Leaping for me means jumping into the unknown with fear and with faith.
I joined an online dating website this spring, and it felt less like leaping and more like being pushed over a cliff.
The amazing thing is that I discovered that I had a parachute all along.
Fear has always outweighed faith in my life. What I feared most were men and dating and relationships.
Bad experiences in my twenties had impressed themselves on me and I responded by shutting down. I didn't trust men in general and I had lost all desire to let someone too close to me. This period of celibacy had so far lasted for all of my thirties.
Little did I know (as we never know, do we?) that when a stranger sat down next to me on a train this winter, my life was going to change.
I recognized him as a soul mate almost immediately. We were connected by our hopes and dreams. We talked and laughed and shared and laughed some more.
I knew he wasn't lying when he told me I was beautiful. "Now you need to believe you're beautiful," he said. And I cried, because I knew he was right. I had wasted so many years of my life not believing I was worthy of anyone's love.
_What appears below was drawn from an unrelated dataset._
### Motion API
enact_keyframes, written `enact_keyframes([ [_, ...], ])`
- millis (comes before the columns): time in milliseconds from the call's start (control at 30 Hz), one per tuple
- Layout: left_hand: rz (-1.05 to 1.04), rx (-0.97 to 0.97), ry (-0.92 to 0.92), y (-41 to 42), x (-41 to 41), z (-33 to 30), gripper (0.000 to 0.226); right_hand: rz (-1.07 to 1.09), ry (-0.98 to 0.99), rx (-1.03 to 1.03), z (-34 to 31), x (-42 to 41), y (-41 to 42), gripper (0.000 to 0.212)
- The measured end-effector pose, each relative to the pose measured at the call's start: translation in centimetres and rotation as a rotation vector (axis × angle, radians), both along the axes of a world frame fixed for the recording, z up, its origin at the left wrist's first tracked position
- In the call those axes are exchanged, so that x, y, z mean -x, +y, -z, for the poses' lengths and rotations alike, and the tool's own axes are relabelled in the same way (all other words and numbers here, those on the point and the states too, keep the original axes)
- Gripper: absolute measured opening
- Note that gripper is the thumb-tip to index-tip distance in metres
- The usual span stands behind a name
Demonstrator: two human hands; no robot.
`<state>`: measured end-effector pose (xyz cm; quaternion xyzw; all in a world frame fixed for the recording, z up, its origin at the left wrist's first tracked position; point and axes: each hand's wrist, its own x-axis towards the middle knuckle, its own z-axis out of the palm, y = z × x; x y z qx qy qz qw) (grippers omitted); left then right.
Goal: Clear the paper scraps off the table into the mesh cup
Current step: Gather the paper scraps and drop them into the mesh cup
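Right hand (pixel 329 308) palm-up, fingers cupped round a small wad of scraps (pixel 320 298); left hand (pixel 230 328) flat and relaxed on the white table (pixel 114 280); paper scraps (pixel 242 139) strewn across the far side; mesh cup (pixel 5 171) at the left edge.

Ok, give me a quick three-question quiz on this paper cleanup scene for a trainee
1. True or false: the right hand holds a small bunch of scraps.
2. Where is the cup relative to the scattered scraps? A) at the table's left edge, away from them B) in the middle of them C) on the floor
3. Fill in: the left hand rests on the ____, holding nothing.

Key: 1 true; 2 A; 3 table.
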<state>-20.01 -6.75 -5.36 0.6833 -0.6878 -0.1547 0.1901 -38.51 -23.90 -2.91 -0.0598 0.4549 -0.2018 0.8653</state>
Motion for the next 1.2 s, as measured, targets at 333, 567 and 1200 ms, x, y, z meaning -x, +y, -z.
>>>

But love is complicated and he was only separated from his wife. He was still too connected to her for me to trust him fully or to invite him fully into my life. He had his own issues to work out.
I commend myself for not staying in the "affair". As much as I wanted to, I knew it was wrong, for me and for him. "I'm not going to wait for you," I told him. "I am going to date other people."
I didn't want to wait for him. I wanted to get on with my life and not let this experience hold me in fear for years to come, as my other bad experiences with men had.
But how was I going to find people to date? For years friends and family had suggested that I try online dating.
Not interested, I told them.
Even after hearing success stories from people I knew, I still wanted nothing to do with it. My biggest fear was that someone I knew would see my picture. An ex-boyfriend might see my profile. People would know I felt lonely. It would seem desperate.
I had pretended that I was ok being alone. And I was ok. For awhile.
I knew I wasn't going to meet people in bars or at work or the grocery store. I knew that in order to date, as I had said I would, I would need to go online.
So one night, alone, with no one watching, I signed on to a free dating site and created a profile.
I knew that if I kept it a secret, I would make up excuses and eventually quit. So that night I went on my blog and told the universe that I was now dating. I was going to follow through.
"Nicole is officially online dating," I wrote, "(well, not actually dating, but signed onto a site) for the first time in her life. This is scary already and nothing has happened yet. Here goes."
This is what I wrote the next morning:
"Morning after regret. What was I thinking last night. I must have been possessed. Did I really put myself out there like that? Whose idea was this anyway? ... Ok. It's an experience. Nothing has to come of it and if they are all creeps, then I can laugh about it."
I had entered the unknown and was in the grips of fear, but I had announced it out loud and I was determined to stick to it.
On the free site I felt very exposed and didn't like the types of email I was getting, so I joined a cheap site. The men I heard from on that site, for the most part, seemed to want hook-ups.
So I joined the most expensive site, which was more controlled and I felt more comfortable. Slowly I learned how to work the site. I started noticing patterns. I laughed at the ridiculousness of some profiles. I tried not to let the rejection get me down. I seemed to be accumulating more stories than dates, but I relished in the great material I now had for cocktail party conversations and blog posts!
The online dating world is a strange world indeed. Maybe I wasn't pushed into it, maybe I did jump, but regardless I ended up there.
And my parachute? My parachute was the stories I got out of it, the humor I found in it. Talking about it and sharing it with friends and family allowed me to experience it with less fear, with more confidence.
Online dating has forced me to face many of my fears - rejection, insecurity, trust, and even love.
I am happy to say that for a month now I have been dating a wonderful man who I met on a dating website.
I take my fears one day at a time and am learning to have fun without thinking too much.
I also have more faith—faith that whatever happens, I have my parachute and I will survive the fall.